1810 Academics, 100 Nauru And Manus Staff, And 26 Former Refugee Workers Call For Change

    UPDATE: PNG prime minister Peter O'Neill announced the Manus detention centre will close.


    UPDATE: Papua New Guinea prime minister Peter O'Neill and Australian immigration minister Peter Dutton have agreed the Manus detention centre will close.

    The announcement comes months after PNG's Supreme Court found the centre was illegal and unconstitutional in April.

    “Both Papua New Guinea and Australia are in agreement that the centre is to be closed,” O'Neill said in a statement reported by Guardian Australia.

    More than 1800 Australian academics, 100 staff on Nauru and Manus Island and 26 former Save The Children workers have called for Australia's detention centres on Nauru and Manus Island to close.

    The 1810 academics from universities across Australia released an open letter on Wednesday endorsing a policy paper calling for a "just and humane approach for refugees".

    The policy paper sets out key objectives on refugee policy, including shutting down the Nauru and Manus Island detention centres, initiating law reform ensuring Australia upholds its international obligations, and working with other nations in our region to implement an international response to the ongoing refugee crisis.

    The paper calls for a complete re-think of Australia's refugee policies, which currently rely on harsh measures including off-shore processing and boat turnbacks, to act as a deterrent.

    "A framework of deterrence has not and does not ‘save lives’," the paper states. "It has not addressed the underlying reasons why people embark on dangerous journeys in search of refuge, nor has it contributed to improving the global humanitarian situation."

    "Rather, it has created serious and increasingly intractable new problems, by attempting to shift responsibilities elsewhere, and created prolonged suffering for individuals seeking asylum."

    The paper calls on the government to institute a national refugee summit of asylum seekers, refugees and former refugees, migrant and refugee advocates, policy experts, community representatives and politicians from all parties, to address the issue.
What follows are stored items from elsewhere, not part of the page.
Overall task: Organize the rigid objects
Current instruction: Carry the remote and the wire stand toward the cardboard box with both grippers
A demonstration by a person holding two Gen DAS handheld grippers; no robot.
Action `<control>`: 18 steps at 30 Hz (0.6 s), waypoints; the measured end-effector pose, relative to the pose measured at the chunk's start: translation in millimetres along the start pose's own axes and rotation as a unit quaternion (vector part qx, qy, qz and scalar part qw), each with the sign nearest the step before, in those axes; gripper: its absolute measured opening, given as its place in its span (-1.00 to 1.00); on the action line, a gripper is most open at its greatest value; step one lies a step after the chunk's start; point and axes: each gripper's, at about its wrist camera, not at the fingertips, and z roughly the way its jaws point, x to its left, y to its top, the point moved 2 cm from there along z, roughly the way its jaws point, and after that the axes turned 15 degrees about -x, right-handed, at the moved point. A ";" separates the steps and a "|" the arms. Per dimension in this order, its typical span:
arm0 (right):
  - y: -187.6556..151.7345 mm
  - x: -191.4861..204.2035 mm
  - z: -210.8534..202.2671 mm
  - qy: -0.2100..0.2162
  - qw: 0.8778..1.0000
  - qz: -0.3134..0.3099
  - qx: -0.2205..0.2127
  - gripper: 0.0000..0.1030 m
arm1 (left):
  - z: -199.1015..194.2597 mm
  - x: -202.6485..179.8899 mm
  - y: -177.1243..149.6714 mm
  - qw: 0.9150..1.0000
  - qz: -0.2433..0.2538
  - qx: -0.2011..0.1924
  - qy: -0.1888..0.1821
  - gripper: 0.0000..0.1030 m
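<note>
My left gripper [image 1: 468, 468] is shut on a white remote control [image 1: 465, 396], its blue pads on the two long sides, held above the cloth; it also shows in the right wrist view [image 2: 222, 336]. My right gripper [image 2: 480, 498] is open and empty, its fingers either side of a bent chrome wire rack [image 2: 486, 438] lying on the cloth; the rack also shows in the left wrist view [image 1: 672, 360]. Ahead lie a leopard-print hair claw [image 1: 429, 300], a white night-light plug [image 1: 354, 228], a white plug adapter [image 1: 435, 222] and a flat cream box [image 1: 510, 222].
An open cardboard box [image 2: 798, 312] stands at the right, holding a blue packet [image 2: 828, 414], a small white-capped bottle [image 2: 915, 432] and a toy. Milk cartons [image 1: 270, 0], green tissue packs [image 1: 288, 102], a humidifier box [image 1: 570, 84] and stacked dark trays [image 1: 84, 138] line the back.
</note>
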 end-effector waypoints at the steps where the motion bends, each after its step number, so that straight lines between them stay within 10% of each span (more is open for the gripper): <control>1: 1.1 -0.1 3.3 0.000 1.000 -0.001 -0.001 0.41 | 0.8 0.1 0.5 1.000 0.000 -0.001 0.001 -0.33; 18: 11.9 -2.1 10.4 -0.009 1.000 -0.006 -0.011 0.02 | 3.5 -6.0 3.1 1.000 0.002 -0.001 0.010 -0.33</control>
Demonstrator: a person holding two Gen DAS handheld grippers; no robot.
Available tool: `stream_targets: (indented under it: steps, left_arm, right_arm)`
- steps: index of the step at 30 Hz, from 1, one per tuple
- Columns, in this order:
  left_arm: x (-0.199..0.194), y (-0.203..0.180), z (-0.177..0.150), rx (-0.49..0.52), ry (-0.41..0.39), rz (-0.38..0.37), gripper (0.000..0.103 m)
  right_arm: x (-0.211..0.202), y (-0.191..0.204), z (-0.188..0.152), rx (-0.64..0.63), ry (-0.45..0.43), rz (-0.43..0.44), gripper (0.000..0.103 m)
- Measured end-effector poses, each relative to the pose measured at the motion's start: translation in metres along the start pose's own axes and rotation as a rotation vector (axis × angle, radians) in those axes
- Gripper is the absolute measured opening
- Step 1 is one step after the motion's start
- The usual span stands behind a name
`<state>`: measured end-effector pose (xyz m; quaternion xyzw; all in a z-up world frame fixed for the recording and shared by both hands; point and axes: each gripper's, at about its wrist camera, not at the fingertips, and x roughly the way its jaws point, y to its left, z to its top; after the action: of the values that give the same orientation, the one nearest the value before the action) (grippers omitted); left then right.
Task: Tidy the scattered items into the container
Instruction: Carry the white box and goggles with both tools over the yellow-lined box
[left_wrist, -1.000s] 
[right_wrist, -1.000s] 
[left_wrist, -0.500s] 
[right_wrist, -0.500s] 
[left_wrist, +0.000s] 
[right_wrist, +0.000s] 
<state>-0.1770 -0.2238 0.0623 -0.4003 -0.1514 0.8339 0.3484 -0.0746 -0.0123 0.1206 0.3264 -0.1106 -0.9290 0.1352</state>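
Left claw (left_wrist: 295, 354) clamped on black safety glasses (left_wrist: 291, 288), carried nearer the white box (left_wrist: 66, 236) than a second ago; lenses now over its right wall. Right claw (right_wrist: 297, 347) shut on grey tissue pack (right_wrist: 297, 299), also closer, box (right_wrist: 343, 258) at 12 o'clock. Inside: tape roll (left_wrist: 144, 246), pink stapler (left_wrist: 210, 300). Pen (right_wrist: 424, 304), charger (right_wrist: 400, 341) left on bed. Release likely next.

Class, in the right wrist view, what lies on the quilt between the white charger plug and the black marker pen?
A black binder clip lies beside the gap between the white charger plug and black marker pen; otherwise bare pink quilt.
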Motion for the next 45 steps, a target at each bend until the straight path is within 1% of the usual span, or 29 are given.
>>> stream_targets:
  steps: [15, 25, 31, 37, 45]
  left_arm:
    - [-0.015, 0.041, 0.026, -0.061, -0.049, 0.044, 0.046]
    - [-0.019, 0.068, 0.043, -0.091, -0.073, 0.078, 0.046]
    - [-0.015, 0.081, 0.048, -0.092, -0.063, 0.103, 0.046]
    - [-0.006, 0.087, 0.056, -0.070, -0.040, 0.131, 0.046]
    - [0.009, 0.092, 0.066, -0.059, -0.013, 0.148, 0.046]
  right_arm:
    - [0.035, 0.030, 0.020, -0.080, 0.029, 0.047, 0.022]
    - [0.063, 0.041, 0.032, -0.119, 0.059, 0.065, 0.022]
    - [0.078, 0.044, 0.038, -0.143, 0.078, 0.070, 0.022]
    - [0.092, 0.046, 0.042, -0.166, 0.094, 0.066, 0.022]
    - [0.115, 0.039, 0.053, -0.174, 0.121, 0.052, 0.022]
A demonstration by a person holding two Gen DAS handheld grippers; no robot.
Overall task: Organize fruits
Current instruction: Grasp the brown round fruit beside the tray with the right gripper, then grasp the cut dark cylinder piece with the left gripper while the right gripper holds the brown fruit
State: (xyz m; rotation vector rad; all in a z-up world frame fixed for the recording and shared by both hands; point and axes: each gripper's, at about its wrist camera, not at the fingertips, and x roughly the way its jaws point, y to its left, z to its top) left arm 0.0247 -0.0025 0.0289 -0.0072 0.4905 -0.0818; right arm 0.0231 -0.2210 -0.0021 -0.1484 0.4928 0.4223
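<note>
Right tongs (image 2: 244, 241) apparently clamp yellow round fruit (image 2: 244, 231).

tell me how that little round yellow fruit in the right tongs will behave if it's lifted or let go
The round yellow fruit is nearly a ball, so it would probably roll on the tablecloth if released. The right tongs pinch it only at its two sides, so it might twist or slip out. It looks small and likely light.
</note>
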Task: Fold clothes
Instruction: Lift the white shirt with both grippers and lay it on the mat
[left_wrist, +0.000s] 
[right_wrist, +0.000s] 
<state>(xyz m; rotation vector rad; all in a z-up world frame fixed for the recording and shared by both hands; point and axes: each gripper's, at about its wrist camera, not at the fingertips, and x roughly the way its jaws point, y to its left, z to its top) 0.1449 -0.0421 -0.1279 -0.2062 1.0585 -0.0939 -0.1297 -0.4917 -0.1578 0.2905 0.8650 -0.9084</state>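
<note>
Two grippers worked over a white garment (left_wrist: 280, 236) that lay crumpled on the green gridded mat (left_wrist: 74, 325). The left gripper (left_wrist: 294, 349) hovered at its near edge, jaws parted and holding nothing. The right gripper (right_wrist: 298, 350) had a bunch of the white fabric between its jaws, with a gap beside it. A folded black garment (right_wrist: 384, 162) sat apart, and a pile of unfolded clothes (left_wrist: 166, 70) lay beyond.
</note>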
    The letter comes on the same day 100 current and former detention centre workers signed a letter calling for the refugees who are currently held in off-shore detention centres to be brought to Australia, Guardian Australia reported.

    “This has reached crisis level and requires an immediate response,” said Toby O’Brien, a former child protection officer for Save the Children. “The evidence is already overwhelmingly clear.”

    The letters come in response to the publication of thousands of files highlighting the full extent of child abuse in Australia's off-shore detention centres.

    Of the 2116 incident reports published by Guardian Australia, more than half involved children.

    Last week, 26 former Save The Children workers said the files were "the tip of the iceberg".

    "The content of these reports does not surprise us," former Save the Children child protection worker Alyssa Munoz said.

    “It is simply the documentation of the extreme harm caused to children that we saw every day. In all my years as a child protection specialist, I have never seen such intense harm caused to children on such a large scale as I saw occurring in the Nauru [regional processing centre].”

    Immigration minister Peter Dutton responded to the reports by saying some refugees self harm in order to make it to Australia.

    “I won’t tolerate any sexual abuse whatsoever. But I have been made aware of some incidents that have reported false allegations of sexual assault, because in the end, people have paid money to people smugglers and they want to come to our country,” he said.

    Labor has called for a parliamentary inquiry into Australia's off-shore detention system, saying the government hides abuse and has a "secrecy fetish".